Mercedes
and Porsche Squeezed by U.S. Tariffs and Slowdown in China
Germany’s
leading luxury automakers are sharply scaling back expectations for the rest of
the year.
Melissa
Eddy
By
Melissa Eddy
Reporting
from Berlin
https://www.nytimes.com/2025/07/30/business/mercedes-porsche-tariffs.html
July 30,
2025
The
luxury automakers Mercedes-Benz and Porsche slashed their forecasts for
earnings this year as the double whammy of President Trump’s tariffs and
slowing demand in China hit the German companies hard.
Mercedes
said on Wednesday that revenue in 2025 would come in “significantly below” last
year. The company also lowered its projection for profit margins.
The
automaker reported a plunge in profit in the first half of the year, more than
halving from the year before. Its vehicle sales fell 6 percent in the United
States and 14 percent in China over that period, “primarily due to tariff
policy,” the company said.
Porsche,
which is controlled by Volkswagen, also cut its earnings outlook on Wednesday.
It was the third time this year that the automaker scaled back its forecast.

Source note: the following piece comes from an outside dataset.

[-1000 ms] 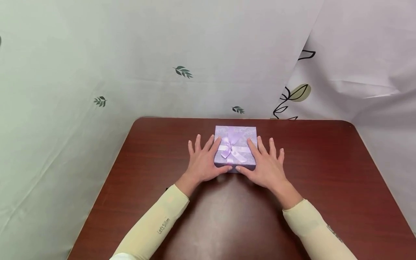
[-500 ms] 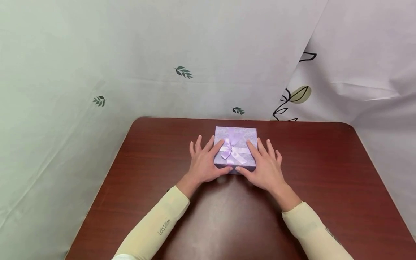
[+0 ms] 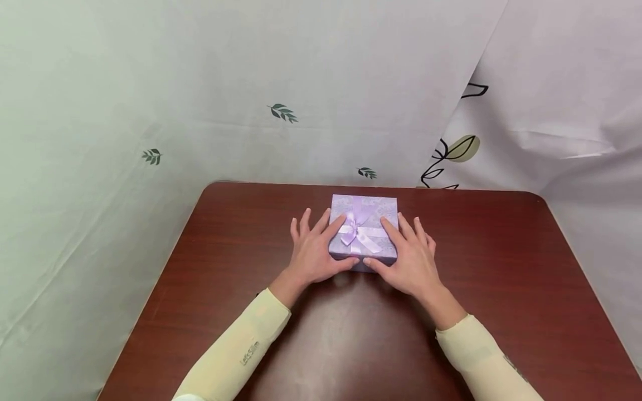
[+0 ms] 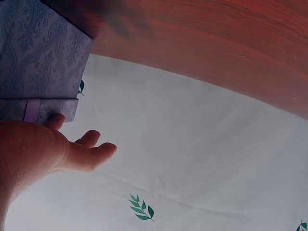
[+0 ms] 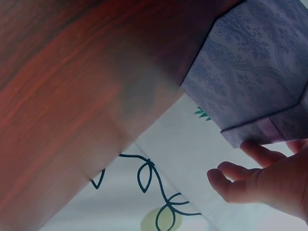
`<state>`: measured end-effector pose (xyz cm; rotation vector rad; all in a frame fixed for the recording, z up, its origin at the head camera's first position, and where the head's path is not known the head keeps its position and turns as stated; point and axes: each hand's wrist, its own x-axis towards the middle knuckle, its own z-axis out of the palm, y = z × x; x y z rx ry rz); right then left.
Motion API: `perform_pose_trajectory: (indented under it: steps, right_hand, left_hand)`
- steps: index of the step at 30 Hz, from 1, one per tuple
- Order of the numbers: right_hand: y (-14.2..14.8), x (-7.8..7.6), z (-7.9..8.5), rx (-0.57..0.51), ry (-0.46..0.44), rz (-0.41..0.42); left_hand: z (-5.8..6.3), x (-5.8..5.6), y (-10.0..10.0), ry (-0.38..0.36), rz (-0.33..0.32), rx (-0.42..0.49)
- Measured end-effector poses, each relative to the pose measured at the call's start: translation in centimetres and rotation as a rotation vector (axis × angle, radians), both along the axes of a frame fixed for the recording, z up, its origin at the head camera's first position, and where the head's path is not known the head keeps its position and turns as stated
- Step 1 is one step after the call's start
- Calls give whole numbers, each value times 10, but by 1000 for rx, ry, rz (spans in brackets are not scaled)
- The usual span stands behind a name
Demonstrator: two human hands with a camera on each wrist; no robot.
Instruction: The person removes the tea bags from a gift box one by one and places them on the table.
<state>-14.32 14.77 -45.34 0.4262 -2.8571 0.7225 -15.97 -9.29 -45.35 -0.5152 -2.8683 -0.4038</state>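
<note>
A square lilac gift box (image 3: 375,216) with a damask pattern sits near the table's far edge. A satin ribbon bow (image 3: 354,229) tops its lid. My left hand (image 3: 312,253) lies at the box's left near corner, index finger on the lid's top, thumb along the near side, other fingers spread straight off to the left. Mirroring it, my right hand (image 3: 413,259) touches the right near corner in the same way. Both wrist views show the patterned box side (image 4: 41,53) below the lid rim, with a fingertip against the lid. The lid is on the box.
The reddish-brown wooden table (image 3: 241,234) has rounded far corners. Behind it hangs a pale cloth (image 3: 215,83) with leaf prints, and another printed cloth (image 3: 557,100) drapes at the right.
My right hand's outer fingers have drawn slightly inward, and my left index finger has slid a little further onto the lid. The box stays nearly in place.
</note>
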Motion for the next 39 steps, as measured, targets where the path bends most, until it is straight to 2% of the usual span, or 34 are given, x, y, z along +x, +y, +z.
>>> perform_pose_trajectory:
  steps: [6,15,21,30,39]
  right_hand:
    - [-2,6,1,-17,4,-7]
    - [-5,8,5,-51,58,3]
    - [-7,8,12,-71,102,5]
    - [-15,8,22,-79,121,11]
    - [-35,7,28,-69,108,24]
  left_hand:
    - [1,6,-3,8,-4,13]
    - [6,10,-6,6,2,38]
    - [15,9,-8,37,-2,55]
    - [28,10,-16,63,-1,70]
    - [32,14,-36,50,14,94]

The company said its profit plunged roughly two-thirds in the first half of the
year, hit by 400 million euros ($462 million) in tariff costs.
Porsche
is especially exposed to U.S. tariffs, because all of its vehicles are produced
in Europe and shipped from there. The company is also under pressure from
rivals in China, where demand for its high-end cars has collapsed.
Porsche’s
deliveries in North America rose in the first six months of the year, in part
because dealers accelerated orders to get ahead of tariffs and Porsche offered
to keep prices steady despite the levies. Its sales in China, however, fell
nearly 30 percent, the carmaker said, citing “intense competition.”
German
automakers faced a 27.5 percent tariff for vehicles destined for the United
States for much of the second quarter. On Sunday, the European Union agreed to
a trade deal with the United States that would reduce tariffs on imported cars
to 15 percent, which Mercedes and Porsche incorporated into their forecast
cuts. American cars shipped to Europe would face no duties under the deal.
For
Mercedes, which builds its popular S.U.V.s at a plant in Tuscaloosa, Ala., and
ships them to Europe, zero E.U. tariffs on American-made vehicles could be
beneficial, executives said.
“It is
not a gift to the U.S.A.,” Harald Wilhelm, the company’s chief financial
officer, said of the U.S.-E.U. trade deal that many considered lopsided in
favor of the Americans. Some aspects of the agreement “will help, not hurt us,”
Mr. Wilhelm noted.
But the
cars built in Alabama are also shipped to China, where they faced tariffs as
high as 100 percent for much of the spring, before a truce between Washington
and Beijing was reached in May. That compounded the company’s problems in
China, which accounted for around a third of the automaker’s sales so far this
year.
Melissa
Eddy is based in Berlin and reports on Germany’s politics, businesses and its
economy.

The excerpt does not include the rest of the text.